Work item
Without including any pictures, write out the listing below exactly.

Segment Start: Recorded information

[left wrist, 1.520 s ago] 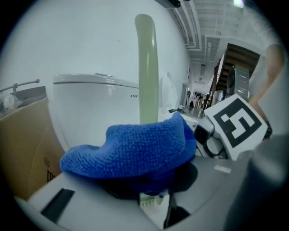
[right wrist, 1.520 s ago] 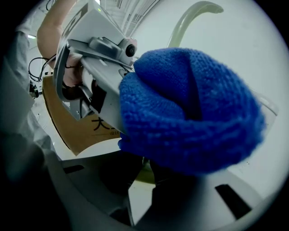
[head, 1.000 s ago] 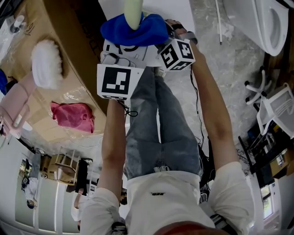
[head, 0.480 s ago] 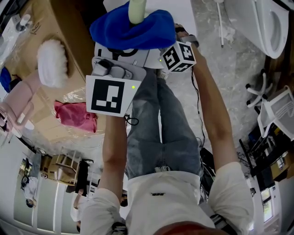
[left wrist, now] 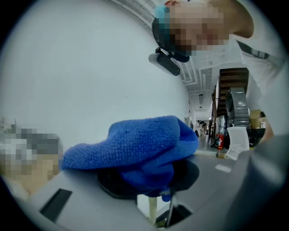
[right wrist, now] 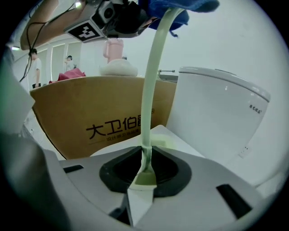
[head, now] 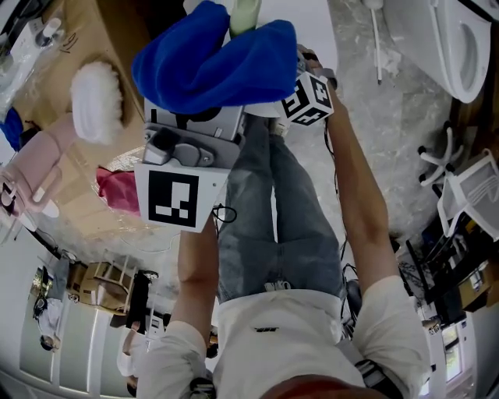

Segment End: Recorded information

Answer for the task
[left wrist, 1.520 s ago] 
[right wrist, 1.520 s ago] 
[head, 1.000 s ago] 
[head, 0.480 s ago] 
[left wrist, now] 
[right wrist, now] 
[head, now] 

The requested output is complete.